Si le niveau a fini par baisser, le problème de fond subsiste, selon Philippe Laville, maraîcher à Bruges depuis quatre décennies. « Avant de nettoyer les fossés, la priorité est de s’occuper de l’axe principal : la Jallère. C’est le nerf de la guerre. Si on ne l’entretient pas, elle ne tire plus. Or cela fait plus de dix ans que je n’ai vu personne la curer », évalue-t-il, pointant la responsabilité de Bordeaux Métropole.
Les bouts abîmés des carottes doivent être coupés avant d’être vendus à des clients qui acceptent les conditions.
Olivier DelhoumeauUne luge
Problème, l’étang de la Hutte de Bruges et le Lac de Bordeaux sont reliés par écluses à la Jallère, censée absorber le trop-plein lorsque la cote d’alerte de ces deux bassins est atteinte. « Quand on les ouvre et que ça ne s’écoule plus normalement, l’eau reflue. Ce sont nos terres agricoles qui trinquent », déplorent Philippe Laville et sa fille Floriane, également agricultrice.

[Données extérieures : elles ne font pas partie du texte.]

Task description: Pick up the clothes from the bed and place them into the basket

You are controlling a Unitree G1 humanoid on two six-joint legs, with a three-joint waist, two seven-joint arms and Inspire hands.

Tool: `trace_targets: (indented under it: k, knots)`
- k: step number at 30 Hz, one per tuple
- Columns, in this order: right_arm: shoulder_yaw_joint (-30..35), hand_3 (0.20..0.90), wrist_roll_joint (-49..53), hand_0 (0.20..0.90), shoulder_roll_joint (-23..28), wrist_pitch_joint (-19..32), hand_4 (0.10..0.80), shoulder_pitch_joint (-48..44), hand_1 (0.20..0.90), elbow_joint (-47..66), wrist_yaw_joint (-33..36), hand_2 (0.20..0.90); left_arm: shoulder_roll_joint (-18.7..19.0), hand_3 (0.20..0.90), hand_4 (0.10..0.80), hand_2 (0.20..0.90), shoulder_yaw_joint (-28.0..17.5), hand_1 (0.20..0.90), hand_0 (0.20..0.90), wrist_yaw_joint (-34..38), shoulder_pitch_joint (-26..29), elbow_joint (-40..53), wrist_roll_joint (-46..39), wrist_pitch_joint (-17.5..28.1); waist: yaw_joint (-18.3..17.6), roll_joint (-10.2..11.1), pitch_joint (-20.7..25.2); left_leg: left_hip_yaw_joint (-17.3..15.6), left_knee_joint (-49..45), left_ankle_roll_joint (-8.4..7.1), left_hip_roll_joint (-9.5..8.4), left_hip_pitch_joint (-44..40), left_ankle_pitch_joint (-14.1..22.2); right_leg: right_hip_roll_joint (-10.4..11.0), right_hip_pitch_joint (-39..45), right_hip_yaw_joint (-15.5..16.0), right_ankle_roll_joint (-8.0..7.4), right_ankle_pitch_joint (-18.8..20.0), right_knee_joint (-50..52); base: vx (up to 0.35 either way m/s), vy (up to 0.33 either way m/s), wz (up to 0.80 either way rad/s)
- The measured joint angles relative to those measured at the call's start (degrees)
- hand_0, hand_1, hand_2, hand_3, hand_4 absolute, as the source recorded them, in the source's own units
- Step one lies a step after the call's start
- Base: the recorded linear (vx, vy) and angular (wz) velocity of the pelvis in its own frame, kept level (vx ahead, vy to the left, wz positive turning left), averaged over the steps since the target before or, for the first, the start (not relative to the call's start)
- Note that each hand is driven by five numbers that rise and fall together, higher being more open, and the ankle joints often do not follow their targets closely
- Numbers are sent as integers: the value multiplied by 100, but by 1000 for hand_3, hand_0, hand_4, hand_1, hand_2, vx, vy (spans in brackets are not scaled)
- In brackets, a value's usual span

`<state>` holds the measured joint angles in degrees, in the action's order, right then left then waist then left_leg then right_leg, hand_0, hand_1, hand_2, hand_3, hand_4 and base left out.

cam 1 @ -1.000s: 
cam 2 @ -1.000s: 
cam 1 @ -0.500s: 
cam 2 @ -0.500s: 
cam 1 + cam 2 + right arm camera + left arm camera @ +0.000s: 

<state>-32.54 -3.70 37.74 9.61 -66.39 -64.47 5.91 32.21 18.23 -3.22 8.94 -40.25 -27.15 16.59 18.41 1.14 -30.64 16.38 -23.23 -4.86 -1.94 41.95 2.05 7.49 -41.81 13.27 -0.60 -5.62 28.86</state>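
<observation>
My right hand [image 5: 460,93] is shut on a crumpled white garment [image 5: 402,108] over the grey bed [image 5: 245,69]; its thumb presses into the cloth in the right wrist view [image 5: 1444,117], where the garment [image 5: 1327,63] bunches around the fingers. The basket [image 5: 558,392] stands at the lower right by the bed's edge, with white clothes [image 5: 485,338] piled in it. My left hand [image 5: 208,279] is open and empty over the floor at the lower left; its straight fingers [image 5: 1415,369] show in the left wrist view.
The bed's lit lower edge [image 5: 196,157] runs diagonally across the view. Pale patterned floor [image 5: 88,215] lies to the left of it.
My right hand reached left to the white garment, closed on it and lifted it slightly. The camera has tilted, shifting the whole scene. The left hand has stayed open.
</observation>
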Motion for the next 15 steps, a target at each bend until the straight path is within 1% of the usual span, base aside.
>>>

Une course contre la montre s’est engagée pour récolter les légumes (carottes, patates douces, courges, etc.) abîmés dans des sols toujours détrempés à ce jour. Au plus fort des précipitations, « les tracteurs et les brouettes ne passaient plus dans les champs, peste Philippe Laville. On s’embourbait. Certains tunnels étaient inondés. J’ai dû bricoler un système de luge pour porter des colis de 25 kilos. Grâce au dévouement de nos salariés, on a pu sortir quelques produits. »
Toutefois, les pertes (le préjudice est toujours en cours d’évaluation) seront conséquentes. Spécialisée dans les circuits courts, Aurore Cessateur-Sournac a dû privilégier les 13 Amap qu’elle fournit au détriment de deux magasins. Philippe Laville, qui travaille avec la restauration collective, a reçu le soutien de plusieurs cuisines centrales (Sivom du Haut-Médoc à Blanquefort, collège Edouard-Vaillant à Bordeaux et lycée Pape-Clément à Pessac).
Urbanisation
Au-delà des considérations sur le changement climatique, les maraîchers touchés mettent en cause l’urbanisation à outrance du secteur (Bordeaux-Lac, Le Tasta) qui a contribué à imperméabiliser les sols. Ils considèrent que les ouvrages hydrauliques de la Jallère ne sont plus adaptés à la donne actuelle.Vice-présidente métropolitaine déléguée à l’aménagement urbain et naturel, Christine Bost tient à rappeler le caractère exceptionnel des précipitations de novembre. Toutefois, l’élue reconnaît la nécessité d’une meilleure coordination. « Associations de maraîchers, Sabom (traitement des eaux) et dispositif Gemapi doivent travailler ensemble pour rendre le système d’alerte plus efficace. Il y aura forcément des travaux hydrauliques à budgéter. Lesquels ? Selon quel calendrier ? Une remise à plat s’impose », admet l’élue qui a provoqué une nouvelle réunion entre services techniques, ce jeudi 30 novembre, à la métropole. Curage ? Installation d’une deuxième vis sans fin pour accélérer le débit à l’exutoire de la Jallère ? Les questions sont posées.